Charlie Munger, sócio de longa data de Buffett e vice-presidente da Berkshire Hathaway, morreu na terça-feira, horário local, aos 99 anos. Munger é um sócio importante de Buffett. Mas é pouco provável que a sua morte tenha grande impacto nas operações da Berkshire, já que a empresa tem sido há muito tempo o parque de diversões de Buffett. Buffett, 93 anos, lidera a Berkshire desde que assumiu a empresa em 1965. Hoje, o perspicaz Buffett continua a ser um CEO dedicado. Numa entrevista no ano passado, Buffett disse que estava “de plantão” para a Berkshire.


Munger atua como vice-presidente da Berkshire desde 1978. Ele é mais um conselheiro e conselheiro de Buffett do que participando dos assuntos diários da empresa.

As ações classe B da Berkshire caíram 0,4%, para US$ 360,05, na terça-feira. Houve pouca reação do mercado à notícia da morte de Munger antes do fechamento do mercado, às 16h. ET.

A equipe de liderança da Berkshire inclui os prováveis ​​sucessores de Buffett, Greg Abel, que supervisiona as vastas operações não relacionadas a seguros da empresa, e Ajit Jain, que supervisiona as operações de seguros. A dupla está em suas respectivas funções desde 2018, com Abel assumindo responsabilidades maiores nos últimos anos.

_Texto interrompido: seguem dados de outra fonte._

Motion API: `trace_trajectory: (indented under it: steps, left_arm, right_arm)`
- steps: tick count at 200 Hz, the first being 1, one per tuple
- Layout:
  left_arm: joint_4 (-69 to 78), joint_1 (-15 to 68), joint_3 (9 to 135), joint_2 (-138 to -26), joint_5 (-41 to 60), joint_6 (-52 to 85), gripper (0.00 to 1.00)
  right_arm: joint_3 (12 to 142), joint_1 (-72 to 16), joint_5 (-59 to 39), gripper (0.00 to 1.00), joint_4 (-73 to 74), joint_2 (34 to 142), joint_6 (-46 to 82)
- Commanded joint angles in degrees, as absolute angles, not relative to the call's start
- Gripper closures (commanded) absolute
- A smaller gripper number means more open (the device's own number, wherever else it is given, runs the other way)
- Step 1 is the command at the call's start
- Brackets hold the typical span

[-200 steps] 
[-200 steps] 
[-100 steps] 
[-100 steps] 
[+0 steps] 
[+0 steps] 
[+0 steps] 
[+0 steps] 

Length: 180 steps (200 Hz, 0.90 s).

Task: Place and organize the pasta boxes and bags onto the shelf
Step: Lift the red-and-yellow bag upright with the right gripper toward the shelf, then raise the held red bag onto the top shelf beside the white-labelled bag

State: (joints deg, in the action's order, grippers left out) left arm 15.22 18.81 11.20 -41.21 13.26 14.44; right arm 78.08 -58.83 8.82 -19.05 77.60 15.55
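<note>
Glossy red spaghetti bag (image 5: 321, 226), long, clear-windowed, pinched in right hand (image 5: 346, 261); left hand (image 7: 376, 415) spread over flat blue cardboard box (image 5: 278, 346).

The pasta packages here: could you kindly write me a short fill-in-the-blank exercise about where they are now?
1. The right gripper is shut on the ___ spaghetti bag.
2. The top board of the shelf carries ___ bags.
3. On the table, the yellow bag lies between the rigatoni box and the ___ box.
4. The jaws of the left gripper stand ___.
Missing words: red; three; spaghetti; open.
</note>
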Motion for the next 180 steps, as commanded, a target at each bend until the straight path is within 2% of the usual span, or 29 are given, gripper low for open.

Para a Berkshire Hathaway, grandes mudanças só ocorrerão quando Buffett deixar o cargo de CEO ou morrer.

A equipa de liderança na era pós-Buffett provavelmente será composta por Abel como CEO, Jain responsável pelo negócio de seguros e Ted Weschler e Todd Combs responsáveis ​​por todo o negócio de investimentos. Atualmente, Weschler e Combs administram cerca de 10% da carteira de ações de US$ 350 bilhões da Berkshire. Espera-se que o filho mais velho de Buffett, Howard, atue como presidente do conselho.

Buffett controla a Berkshire Hathaway com uma participação de 15% e tem cerca de 30% do poder de voto, uma vez que as suas participações são quase inteiramente constituídas por ações Classe A, que têm superdireitos de voto.

As participações de Buffett no valor de cerca de 118 mil milhões de dólares serão colocadas num fundo fiduciário a ser gerido pelos seus três filhos após a sua morte. O trust estava programado para ser liquidado cerca de dez anos após sua morte.

Nos primeiros anos após a morte de Buffett, as ações do fundo protegeriam efetivamente a Berkshire de investidores ativistas ou de outras pressões externas.

Buffett disse acreditar que as ações subiriam no dia seguinte à sua morte, em vez de cair, como muitos especulavam. O que ele quer dizer é que os investidores antecipam imediatamente o colapso da empresa e acreditam que a soma das partes será mais valiosa do que o todo.

A Berkshire é um enorme conglomerado cujos maiores negócios incluem a Burlington Northern Santa Fe Railroad, a Berkshire Hathaway Energy (uma das maiores empresas de serviços públicos dos Estados Unidos) e um grande negócio de seguros de propriedades e acidentes.

A receita após impostos da Berkshire deverá ultrapassar US$ 35 bilhões este ano, e a empresa tem uma capitalização de mercado de US$ 785 bilhões.

Chris Davis, membro do conselho da Berkshire e chefe da empresa de investimentos Davis Advisors, disse no início deste ano que num mundo pós-Buffett, o papel do conselho seria proteger a empresa de investidores ativistas e outros.

Numa carta recente aos acionistas da Berkshire, Buffett delineou planos para alienar ações da Berkshire após a sua morte, escrevendo que a Berkshire tem "o CEO certo para me suceder e o conselho de administração certo. Ambos são necessários".

Buffett escreveu: “No curto prazo, as características e o comportamento únicos da Berkshire serão apoiados pelas minhas grandes participações acionárias na Berkshire.